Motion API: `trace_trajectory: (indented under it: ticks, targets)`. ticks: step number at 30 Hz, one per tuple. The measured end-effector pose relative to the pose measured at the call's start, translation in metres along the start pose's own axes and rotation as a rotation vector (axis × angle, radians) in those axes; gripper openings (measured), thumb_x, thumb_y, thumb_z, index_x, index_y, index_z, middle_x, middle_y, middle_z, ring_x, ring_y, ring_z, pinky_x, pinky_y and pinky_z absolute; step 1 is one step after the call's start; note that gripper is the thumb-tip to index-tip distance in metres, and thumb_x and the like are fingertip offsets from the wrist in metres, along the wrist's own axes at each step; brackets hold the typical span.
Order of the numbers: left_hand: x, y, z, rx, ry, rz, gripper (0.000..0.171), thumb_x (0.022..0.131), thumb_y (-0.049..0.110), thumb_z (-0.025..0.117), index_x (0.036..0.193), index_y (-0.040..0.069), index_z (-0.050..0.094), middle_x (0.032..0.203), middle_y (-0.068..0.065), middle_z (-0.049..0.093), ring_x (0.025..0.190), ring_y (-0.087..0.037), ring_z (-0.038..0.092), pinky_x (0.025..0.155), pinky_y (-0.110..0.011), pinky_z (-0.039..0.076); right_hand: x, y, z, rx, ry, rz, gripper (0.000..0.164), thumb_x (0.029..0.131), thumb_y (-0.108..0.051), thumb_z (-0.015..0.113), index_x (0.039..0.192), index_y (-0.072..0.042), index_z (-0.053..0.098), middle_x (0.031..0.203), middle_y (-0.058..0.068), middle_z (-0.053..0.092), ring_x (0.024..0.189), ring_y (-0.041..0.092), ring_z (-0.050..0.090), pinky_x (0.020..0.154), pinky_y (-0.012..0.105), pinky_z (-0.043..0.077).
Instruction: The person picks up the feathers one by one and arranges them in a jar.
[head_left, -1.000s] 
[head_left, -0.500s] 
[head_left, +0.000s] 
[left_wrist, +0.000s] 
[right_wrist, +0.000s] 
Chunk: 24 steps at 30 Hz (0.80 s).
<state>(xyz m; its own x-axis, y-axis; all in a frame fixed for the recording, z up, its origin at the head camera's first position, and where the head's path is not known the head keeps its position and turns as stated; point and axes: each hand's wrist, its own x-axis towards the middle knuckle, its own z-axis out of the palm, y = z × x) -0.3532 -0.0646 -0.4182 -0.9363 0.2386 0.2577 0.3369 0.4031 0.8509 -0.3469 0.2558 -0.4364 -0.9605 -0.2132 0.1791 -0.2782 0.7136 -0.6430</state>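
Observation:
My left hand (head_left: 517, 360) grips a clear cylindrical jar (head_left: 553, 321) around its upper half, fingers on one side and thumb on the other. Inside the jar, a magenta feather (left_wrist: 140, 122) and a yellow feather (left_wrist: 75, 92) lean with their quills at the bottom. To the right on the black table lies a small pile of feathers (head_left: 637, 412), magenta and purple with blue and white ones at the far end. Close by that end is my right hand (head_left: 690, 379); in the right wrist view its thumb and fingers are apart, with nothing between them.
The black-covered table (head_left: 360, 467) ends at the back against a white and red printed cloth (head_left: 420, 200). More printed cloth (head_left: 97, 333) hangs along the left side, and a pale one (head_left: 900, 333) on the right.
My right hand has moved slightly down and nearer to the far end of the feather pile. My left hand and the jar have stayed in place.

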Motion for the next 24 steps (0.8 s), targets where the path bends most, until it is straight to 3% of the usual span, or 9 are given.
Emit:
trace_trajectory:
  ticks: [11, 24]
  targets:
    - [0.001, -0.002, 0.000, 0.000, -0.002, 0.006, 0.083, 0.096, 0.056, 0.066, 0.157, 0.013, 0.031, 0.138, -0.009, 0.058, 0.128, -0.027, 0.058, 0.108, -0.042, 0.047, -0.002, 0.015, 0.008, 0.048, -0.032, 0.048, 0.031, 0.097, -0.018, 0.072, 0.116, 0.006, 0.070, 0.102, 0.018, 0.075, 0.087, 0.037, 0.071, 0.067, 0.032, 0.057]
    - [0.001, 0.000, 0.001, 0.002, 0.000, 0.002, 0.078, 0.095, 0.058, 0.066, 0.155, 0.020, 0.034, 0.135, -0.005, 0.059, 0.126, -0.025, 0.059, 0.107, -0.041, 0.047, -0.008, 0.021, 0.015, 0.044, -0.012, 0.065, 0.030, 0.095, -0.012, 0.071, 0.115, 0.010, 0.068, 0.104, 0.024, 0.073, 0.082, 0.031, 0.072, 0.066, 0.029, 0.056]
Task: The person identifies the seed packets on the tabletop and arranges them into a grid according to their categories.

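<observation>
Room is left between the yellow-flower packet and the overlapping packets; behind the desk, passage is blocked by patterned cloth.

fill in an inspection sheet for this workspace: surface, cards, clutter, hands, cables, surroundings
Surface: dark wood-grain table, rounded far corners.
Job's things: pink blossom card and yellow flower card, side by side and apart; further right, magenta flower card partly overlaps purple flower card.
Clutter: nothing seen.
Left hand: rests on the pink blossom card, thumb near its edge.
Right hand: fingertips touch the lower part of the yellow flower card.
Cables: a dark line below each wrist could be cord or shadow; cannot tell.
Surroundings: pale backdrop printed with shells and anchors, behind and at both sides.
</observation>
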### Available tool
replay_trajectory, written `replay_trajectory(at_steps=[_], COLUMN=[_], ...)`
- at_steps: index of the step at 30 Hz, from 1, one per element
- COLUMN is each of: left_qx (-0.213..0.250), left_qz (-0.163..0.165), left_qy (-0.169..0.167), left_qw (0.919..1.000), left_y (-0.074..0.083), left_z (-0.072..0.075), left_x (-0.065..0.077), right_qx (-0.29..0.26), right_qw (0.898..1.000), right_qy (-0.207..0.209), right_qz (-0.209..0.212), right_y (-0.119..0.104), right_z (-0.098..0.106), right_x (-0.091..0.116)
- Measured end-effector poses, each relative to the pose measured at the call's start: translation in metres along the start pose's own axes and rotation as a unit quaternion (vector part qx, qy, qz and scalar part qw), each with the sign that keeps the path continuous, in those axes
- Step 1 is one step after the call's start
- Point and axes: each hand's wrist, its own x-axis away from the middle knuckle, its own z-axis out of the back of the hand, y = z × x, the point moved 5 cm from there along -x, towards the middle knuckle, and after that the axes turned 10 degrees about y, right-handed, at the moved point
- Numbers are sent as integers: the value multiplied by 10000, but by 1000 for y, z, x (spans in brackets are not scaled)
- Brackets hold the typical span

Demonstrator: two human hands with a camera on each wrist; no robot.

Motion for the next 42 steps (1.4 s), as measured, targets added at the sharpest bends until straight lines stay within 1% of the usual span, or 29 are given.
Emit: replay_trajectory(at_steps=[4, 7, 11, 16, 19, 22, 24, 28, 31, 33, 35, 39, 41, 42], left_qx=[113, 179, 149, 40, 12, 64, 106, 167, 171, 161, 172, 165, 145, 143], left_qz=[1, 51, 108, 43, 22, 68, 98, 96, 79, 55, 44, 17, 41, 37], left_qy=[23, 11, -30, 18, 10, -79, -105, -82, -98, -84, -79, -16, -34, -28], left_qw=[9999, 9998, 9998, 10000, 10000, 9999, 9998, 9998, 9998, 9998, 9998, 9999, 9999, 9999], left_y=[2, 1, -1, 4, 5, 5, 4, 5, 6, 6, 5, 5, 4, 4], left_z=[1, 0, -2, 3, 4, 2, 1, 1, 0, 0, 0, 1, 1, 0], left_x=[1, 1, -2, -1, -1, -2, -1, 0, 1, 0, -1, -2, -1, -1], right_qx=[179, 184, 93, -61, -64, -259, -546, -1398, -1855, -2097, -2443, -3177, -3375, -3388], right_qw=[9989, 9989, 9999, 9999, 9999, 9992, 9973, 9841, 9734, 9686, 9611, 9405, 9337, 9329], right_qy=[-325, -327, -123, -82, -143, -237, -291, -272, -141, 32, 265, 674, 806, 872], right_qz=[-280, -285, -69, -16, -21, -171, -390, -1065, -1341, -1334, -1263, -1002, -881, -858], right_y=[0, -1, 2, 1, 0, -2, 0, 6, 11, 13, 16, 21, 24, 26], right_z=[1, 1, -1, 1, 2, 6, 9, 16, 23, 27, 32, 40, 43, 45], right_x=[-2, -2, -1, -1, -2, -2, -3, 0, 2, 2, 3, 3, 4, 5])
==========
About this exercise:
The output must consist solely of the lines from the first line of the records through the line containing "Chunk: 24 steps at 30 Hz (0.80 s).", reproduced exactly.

Response:
Motion API: `trace_trajectory: (indented under it: ticks, targets)`. ticks: step number at 30 Hz, one per tuple. The measured end-effector pose relative to the pose measured at the call's start, translation in metres along the start pose's own axes and rotation as a rotation vector (axis × angle, radians) in those axes; gripper openings (measured), thumb_x, thumb_y, thumb_z, index_x, index_y, index_z, middle_x, middle_y, middle_z, ring_x, ring_y, ring_z, pinky_x, pinky_y and pinky_z absolute; step 1 is one step after the call's start; note that gripper is the thumb-tip to index-tip distance in metres, and thumb_x and the like are fingertip offsets from the wrist in metres, along the wrist's own axes at each step; brackets hold the typical span.
Order of the numbers: left_hand: x, y, z, rx, ry, rz, gripper (0.000..0.171), thumb_x (0.022..0.131), thumb_y (-0.049..0.110), thumb_z (-0.025..0.117), index_x (0.036..0.193), index_y (-0.040..0.069), index_z (-0.050..0.094), middle_x (0.032..0.203), middle_y (-0.068..0.065), middle_z (-0.049..0.093), ring_x (0.025..0.190), ring_y (-0.087..0.037), ring_z (-0.038..0.092), pinky_x (0.025..0.155), pinky_y (-0.110..0.011), pinky_z (-0.039..0.076); right_hand: x, y, z, rx, ry, rz, gripper (0.000..0.164), thumb_x (0.029..0.131), thumb_y (-0.108..0.051), thumb_z (-0.015..0.113), index_x (0.039..0.192), index_y (-0.072..0.042), index_z (-0.053..0.098), middle_x (0.031..0.203), middle_y (-0.058..0.068), middle_z (-0.053..0.092), ring_x (0.024..0.189), ring_y (-0.041..0.092), ring_z (-0.050..0.090), pinky_x (0.020..0.154), pinky_y (-0.012..0.105), pinky_z (-0.043..0.077).
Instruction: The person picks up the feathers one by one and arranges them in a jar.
[head_left, -1.000s] 
[head_left, -0.500s] 
[head_left, +0.000s] 
[left_wrist, +0.000s] 
[right_wrist, +0.000s] 
Chunk: 24 steps at 30 Hz (0.80 s).

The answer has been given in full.